** DATA LISTING follows **

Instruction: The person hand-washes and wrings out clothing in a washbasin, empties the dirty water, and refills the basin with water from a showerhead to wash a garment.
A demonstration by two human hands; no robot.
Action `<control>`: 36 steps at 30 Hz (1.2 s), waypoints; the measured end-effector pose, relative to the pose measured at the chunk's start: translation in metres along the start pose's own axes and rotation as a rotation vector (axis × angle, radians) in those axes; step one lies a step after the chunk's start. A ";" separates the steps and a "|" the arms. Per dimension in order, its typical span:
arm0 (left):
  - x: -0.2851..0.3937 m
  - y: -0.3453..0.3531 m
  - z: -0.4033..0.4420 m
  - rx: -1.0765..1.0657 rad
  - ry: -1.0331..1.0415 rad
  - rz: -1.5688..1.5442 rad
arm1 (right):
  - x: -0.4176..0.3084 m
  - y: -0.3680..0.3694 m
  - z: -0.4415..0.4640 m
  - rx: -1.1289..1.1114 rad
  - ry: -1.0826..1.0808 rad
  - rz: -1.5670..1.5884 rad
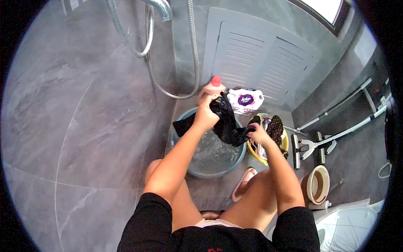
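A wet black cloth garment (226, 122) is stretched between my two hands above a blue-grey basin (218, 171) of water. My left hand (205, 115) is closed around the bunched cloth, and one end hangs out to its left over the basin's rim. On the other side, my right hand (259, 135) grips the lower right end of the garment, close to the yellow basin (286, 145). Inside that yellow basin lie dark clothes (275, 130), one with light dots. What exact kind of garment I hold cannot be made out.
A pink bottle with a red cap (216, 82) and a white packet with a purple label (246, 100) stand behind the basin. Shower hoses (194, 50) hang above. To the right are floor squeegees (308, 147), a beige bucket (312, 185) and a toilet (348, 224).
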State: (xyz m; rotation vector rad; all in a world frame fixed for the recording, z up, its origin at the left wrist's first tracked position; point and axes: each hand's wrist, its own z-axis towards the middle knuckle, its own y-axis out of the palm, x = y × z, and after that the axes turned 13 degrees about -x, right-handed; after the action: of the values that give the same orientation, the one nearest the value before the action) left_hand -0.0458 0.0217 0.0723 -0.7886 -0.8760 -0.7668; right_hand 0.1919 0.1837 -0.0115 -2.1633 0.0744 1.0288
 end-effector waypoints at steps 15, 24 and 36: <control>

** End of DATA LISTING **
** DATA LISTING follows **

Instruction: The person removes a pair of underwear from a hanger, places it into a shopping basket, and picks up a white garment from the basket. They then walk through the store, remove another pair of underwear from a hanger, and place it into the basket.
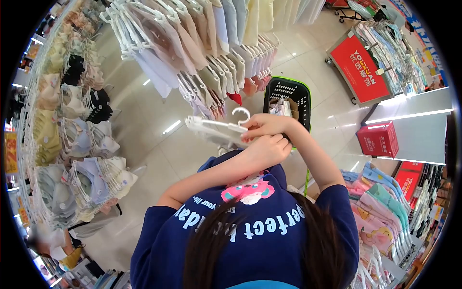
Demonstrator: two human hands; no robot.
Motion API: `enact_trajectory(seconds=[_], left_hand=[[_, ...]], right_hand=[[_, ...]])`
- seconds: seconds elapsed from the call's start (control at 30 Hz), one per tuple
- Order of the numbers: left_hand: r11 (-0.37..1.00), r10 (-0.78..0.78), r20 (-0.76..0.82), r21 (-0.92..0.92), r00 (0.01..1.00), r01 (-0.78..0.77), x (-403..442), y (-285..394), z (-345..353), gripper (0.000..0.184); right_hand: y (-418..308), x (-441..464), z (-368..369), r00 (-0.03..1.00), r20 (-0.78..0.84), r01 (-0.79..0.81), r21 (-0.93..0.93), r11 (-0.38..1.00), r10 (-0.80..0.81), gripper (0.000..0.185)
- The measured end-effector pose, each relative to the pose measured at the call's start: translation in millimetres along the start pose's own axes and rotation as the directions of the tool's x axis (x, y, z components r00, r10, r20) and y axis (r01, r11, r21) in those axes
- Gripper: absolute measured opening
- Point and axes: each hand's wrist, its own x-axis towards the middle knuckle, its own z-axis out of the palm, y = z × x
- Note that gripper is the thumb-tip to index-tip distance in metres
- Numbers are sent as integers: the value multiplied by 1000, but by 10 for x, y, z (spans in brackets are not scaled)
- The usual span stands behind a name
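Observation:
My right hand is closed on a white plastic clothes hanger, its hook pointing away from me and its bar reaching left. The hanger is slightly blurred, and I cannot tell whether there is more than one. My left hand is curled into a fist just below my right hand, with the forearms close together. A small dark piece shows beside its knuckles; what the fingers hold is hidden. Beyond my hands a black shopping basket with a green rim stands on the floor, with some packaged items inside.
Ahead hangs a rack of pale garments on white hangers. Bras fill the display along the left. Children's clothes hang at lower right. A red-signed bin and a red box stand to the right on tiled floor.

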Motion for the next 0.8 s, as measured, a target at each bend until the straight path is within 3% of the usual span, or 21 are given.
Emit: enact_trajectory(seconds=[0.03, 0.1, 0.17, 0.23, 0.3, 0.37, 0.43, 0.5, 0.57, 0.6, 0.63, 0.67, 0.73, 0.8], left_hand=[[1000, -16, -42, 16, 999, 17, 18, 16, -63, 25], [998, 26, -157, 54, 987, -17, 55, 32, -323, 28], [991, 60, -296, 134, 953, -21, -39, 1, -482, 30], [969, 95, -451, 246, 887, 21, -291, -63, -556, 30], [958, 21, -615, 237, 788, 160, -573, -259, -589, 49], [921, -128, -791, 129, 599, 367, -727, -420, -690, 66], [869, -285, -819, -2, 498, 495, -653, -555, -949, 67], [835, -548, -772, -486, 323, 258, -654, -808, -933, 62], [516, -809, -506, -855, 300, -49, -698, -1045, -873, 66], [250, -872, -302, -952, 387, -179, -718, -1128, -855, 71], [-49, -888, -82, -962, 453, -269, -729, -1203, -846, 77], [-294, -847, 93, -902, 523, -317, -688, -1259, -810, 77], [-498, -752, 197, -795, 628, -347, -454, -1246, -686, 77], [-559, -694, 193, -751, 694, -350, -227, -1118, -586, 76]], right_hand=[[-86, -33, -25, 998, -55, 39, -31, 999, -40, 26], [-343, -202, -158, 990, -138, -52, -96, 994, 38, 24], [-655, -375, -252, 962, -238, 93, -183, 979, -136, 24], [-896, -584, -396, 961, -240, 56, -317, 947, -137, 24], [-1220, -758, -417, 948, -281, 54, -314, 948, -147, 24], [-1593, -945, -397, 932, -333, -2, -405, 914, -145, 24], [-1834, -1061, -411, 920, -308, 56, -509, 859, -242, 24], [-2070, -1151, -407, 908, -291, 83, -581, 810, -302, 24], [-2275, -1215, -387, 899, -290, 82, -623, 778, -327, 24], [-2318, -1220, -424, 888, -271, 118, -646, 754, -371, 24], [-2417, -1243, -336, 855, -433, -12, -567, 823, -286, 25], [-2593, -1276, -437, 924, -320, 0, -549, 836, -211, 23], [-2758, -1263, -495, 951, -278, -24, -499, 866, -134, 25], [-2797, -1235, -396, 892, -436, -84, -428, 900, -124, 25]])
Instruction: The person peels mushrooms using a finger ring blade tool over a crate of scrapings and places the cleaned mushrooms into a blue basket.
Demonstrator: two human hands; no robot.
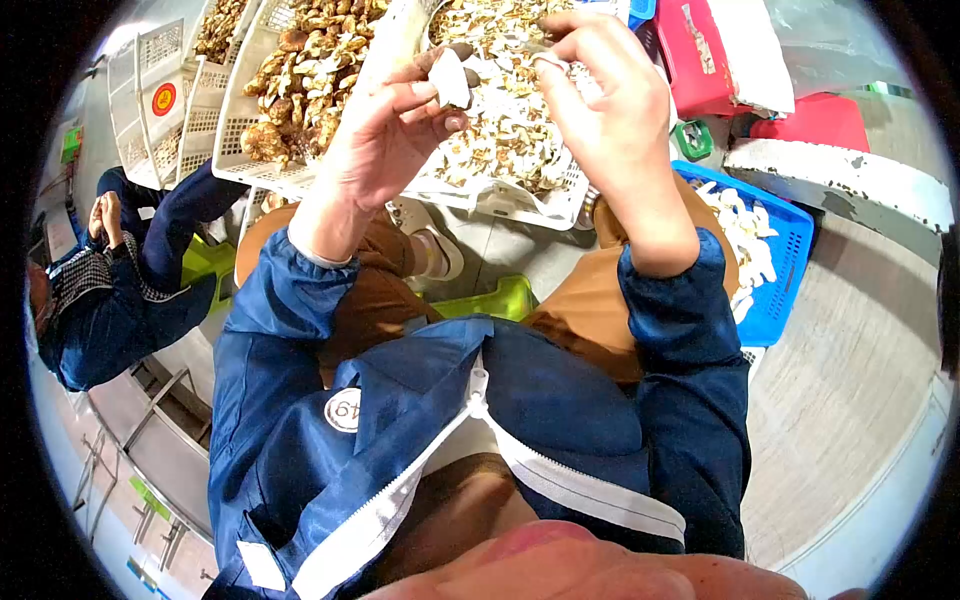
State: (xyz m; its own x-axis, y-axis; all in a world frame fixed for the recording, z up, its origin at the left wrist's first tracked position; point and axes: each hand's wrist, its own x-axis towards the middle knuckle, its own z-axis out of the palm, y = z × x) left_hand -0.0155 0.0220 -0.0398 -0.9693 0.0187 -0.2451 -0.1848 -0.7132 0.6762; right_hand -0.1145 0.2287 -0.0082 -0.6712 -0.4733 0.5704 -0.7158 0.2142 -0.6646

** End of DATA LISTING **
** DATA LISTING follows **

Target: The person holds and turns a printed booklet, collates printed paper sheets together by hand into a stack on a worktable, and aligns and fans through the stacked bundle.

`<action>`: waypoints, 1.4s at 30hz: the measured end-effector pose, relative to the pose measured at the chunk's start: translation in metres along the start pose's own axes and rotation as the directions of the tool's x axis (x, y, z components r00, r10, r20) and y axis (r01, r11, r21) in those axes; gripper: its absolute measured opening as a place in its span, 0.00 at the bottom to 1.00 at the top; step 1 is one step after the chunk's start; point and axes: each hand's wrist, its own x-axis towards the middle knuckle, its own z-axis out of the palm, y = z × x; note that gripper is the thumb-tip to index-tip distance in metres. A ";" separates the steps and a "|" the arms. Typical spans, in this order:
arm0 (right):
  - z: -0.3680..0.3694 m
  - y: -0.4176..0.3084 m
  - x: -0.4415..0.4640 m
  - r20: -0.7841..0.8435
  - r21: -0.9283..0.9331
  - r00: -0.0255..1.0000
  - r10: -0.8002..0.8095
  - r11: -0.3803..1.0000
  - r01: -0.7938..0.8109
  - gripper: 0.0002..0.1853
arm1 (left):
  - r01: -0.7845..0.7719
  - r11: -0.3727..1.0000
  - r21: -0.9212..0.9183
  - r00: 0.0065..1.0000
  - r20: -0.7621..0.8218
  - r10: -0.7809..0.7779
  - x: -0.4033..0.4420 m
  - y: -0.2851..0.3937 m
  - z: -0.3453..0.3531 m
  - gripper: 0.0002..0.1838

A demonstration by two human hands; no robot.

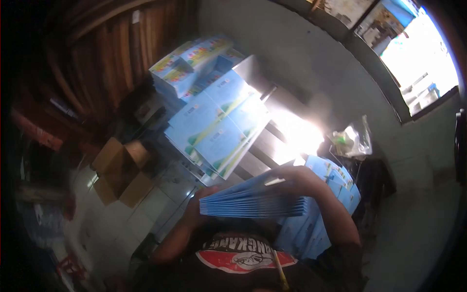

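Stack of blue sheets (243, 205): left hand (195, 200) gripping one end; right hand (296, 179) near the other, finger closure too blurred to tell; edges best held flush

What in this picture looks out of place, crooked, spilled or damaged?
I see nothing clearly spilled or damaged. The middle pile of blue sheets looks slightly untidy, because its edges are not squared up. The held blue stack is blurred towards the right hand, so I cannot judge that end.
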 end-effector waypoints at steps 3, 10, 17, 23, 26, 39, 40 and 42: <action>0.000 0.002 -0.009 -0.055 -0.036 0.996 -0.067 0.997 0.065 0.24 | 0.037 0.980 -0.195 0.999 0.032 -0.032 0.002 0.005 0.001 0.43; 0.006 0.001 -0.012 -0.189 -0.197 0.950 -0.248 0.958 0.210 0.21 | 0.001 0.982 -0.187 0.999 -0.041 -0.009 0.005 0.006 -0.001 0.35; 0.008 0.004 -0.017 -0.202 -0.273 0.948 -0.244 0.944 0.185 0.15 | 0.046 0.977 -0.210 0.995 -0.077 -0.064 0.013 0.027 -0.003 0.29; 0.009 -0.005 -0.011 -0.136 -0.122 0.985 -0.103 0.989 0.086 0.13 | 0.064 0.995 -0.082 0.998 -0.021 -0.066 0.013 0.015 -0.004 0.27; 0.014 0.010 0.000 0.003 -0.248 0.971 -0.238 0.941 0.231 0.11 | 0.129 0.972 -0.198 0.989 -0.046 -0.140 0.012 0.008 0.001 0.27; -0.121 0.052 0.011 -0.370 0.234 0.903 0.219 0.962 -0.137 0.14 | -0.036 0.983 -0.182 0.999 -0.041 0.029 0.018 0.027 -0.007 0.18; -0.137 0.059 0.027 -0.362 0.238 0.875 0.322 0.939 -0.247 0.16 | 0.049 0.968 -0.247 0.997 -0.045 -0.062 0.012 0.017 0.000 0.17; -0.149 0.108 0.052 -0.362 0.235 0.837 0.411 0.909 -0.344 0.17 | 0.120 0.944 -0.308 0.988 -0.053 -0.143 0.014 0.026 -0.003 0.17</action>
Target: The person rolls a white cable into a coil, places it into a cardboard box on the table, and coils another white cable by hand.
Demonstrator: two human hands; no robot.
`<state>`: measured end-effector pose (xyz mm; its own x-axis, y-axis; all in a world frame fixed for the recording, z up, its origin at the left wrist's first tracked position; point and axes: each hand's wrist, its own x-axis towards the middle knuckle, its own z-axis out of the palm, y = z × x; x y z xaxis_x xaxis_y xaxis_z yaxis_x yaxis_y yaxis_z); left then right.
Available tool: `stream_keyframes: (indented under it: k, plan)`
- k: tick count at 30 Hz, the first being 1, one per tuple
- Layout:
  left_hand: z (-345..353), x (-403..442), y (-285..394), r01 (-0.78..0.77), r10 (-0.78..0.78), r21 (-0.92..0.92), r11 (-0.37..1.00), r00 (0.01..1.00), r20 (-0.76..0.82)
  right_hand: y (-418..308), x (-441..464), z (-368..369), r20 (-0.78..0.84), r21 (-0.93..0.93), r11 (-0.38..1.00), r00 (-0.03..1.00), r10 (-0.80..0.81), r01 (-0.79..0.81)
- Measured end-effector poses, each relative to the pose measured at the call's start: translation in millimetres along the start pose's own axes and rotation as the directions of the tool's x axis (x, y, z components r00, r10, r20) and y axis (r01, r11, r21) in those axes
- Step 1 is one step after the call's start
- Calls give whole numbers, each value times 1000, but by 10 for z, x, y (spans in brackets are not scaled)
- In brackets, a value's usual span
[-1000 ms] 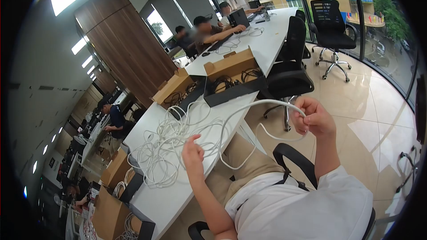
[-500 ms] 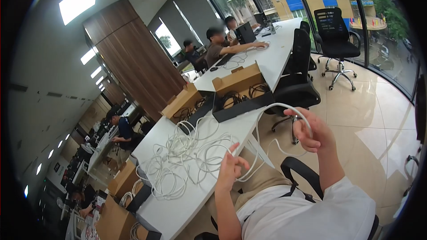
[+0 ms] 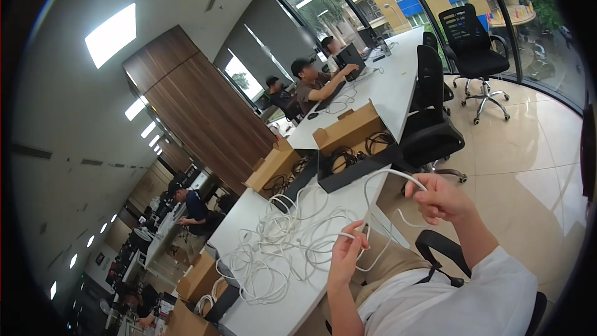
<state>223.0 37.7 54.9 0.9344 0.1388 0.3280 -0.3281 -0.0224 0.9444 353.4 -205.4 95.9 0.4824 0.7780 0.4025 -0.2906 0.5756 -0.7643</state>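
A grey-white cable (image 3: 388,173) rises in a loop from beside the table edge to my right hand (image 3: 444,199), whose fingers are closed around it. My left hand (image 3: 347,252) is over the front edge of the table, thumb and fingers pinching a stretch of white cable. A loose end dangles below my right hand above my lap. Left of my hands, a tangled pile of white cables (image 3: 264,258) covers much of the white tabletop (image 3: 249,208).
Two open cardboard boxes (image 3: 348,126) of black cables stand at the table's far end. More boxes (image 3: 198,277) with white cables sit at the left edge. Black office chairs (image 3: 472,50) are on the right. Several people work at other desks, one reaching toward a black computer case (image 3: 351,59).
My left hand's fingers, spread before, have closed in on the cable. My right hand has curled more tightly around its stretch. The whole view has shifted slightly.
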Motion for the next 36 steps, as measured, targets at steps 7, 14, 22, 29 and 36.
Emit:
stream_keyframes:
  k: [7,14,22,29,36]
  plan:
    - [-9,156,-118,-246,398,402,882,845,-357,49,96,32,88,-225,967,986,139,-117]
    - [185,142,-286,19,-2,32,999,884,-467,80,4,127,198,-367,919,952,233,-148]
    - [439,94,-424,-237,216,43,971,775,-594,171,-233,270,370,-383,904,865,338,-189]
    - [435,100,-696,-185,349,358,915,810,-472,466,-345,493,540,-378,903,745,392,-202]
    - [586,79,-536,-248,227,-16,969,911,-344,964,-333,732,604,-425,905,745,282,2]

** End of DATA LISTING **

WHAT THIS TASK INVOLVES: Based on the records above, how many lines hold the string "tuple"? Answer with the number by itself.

PROBLEM SOLUTION: 2